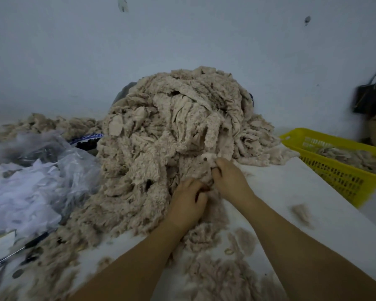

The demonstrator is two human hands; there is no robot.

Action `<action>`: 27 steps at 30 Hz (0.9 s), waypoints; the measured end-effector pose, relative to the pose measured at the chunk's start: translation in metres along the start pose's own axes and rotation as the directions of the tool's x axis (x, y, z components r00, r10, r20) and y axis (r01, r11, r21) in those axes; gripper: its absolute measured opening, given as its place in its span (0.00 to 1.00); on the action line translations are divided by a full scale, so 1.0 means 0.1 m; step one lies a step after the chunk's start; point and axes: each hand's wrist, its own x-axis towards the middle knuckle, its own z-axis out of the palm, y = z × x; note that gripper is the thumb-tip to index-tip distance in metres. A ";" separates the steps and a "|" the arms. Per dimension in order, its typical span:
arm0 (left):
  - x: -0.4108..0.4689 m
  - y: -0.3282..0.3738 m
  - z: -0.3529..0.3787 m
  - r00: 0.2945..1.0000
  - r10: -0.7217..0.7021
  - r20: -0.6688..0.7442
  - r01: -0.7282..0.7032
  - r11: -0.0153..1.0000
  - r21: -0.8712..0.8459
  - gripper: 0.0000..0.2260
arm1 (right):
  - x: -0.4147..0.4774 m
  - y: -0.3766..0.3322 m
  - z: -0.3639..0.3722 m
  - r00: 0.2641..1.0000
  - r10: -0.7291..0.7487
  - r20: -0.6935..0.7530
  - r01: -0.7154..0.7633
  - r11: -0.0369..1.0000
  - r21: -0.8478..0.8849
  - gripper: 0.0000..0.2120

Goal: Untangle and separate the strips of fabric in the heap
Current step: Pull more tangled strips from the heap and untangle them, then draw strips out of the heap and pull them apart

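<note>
A big heap (172, 131) of tangled beige fleecy fabric strips rises in the middle of the white table (326, 216). Both my hands work at its near foot. My right hand (230, 179) pinches the end of one strip (208, 158) between thumb and fingers, just above the table. My left hand (188, 203) sits close beside it, lower and to the left, with its fingers curled into the fabric at the heap's base. What exactly the left fingers hold is hidden by the hand itself.
A yellow plastic basket (334, 170) with several strips in it stands at the right. Clear and white plastic bags (30, 183) lie at the left. Loose strips and fluff (215, 268) litter the near table. A dark bag (371, 98) hangs at far right.
</note>
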 end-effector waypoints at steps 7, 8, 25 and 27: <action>0.82 0.55 -0.43 0.931 0.010 -0.366 0.032 0.994 0.108 0.24 | -0.45 0.20 0.08 0.995 0.101 -0.013 -0.100 0.991 0.085 0.06; 1.03 0.62 -0.51 0.950 -0.004 -0.313 0.051 0.989 0.141 0.28 | -0.46 0.20 0.07 0.993 0.115 -0.020 -0.112 0.987 0.116 0.07; 1.17 0.39 -0.58 0.805 -0.587 0.091 0.365 0.369 -0.855 0.14 | -0.43 0.23 0.00 0.958 0.283 0.051 -0.280 0.881 0.382 0.24; 0.83 0.43 -0.64 0.837 -0.545 0.047 0.283 0.359 -0.889 0.11 | -0.41 0.25 0.01 0.946 0.322 0.040 -0.310 0.859 0.407 0.25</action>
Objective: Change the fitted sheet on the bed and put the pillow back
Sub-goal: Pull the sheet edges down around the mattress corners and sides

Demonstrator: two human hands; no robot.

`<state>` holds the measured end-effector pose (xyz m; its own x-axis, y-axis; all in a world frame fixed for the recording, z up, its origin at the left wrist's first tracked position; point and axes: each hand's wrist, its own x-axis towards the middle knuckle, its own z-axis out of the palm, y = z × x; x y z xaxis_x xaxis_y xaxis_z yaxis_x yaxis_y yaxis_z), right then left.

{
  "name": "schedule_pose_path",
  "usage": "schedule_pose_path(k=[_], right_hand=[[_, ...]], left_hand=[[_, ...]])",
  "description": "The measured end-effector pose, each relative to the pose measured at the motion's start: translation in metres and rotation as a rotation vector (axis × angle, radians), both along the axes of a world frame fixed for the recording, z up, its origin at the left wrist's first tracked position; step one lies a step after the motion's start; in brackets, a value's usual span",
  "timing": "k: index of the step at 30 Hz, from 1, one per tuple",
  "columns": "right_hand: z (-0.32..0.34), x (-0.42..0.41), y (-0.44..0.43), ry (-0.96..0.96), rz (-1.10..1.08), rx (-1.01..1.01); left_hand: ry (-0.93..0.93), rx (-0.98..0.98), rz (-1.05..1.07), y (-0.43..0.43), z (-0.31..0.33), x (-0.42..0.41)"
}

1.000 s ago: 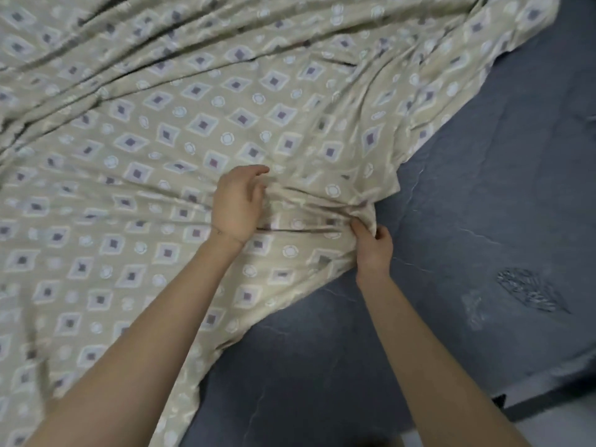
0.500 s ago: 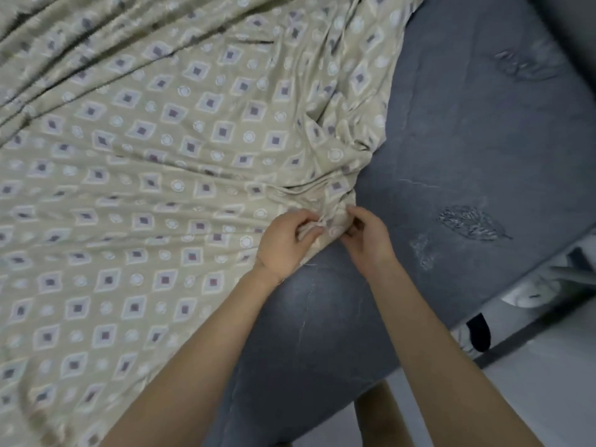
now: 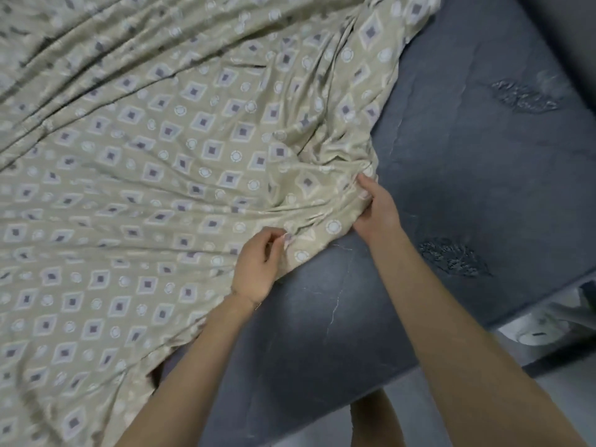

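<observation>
Most of the dark grey mattress [image 3: 467, 195] lies under a beige fitted sheet [image 3: 161, 156] printed with diamonds and rings. The sheet is rumpled in long folds and stops short of the mattress's near corner, leaving that part bare. Both hands are at the sheet's loose edge, over the middle of the mattress. The left hand [image 3: 258, 266] has its fingers curled and pinches the hem. The right hand [image 3: 375, 209], just beyond it toward the bare side, grips a bunched fold of the same edge. Two stitched leaf motifs [image 3: 454, 258] show on the bare mattress, toward its outer edge.
</observation>
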<state>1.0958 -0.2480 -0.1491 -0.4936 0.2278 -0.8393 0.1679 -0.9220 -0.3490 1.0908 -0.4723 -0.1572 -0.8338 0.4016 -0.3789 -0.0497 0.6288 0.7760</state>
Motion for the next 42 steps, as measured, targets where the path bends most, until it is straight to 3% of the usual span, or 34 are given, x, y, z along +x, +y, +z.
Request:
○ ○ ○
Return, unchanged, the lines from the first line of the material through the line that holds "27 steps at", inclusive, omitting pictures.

▶ [Solved exercise]:
The demonstrator is two human hands; there is no robot.

Action `<action>`: 27 steps at 30 Hz (0.9 s), waypoints; the measured end-effector pose, relative to the pose measured at the chunk's start: translation in metres along the start pose's own axes and rotation as the directions of the tool's x axis (x, y, z components r00, r10, r20) and y axis (r01, r11, r21) in those axes; gripper: its absolute measured opening, given as its place in its span (0.00 to 1.00); on the action line translations are divided by a full scale, so 1.0 means 0.1 m; step one lies a step after the chunk's start; point and axes: each hand's wrist, its own x-axis towards the middle knuckle, its own z-axis out of the palm, y = z × x; note that gripper is the thumb-tip to index-tip distance in metres. A ";" separates the steps and a "|" the arms. Per dimension in order, its typical span:

That's the full output for the exercise.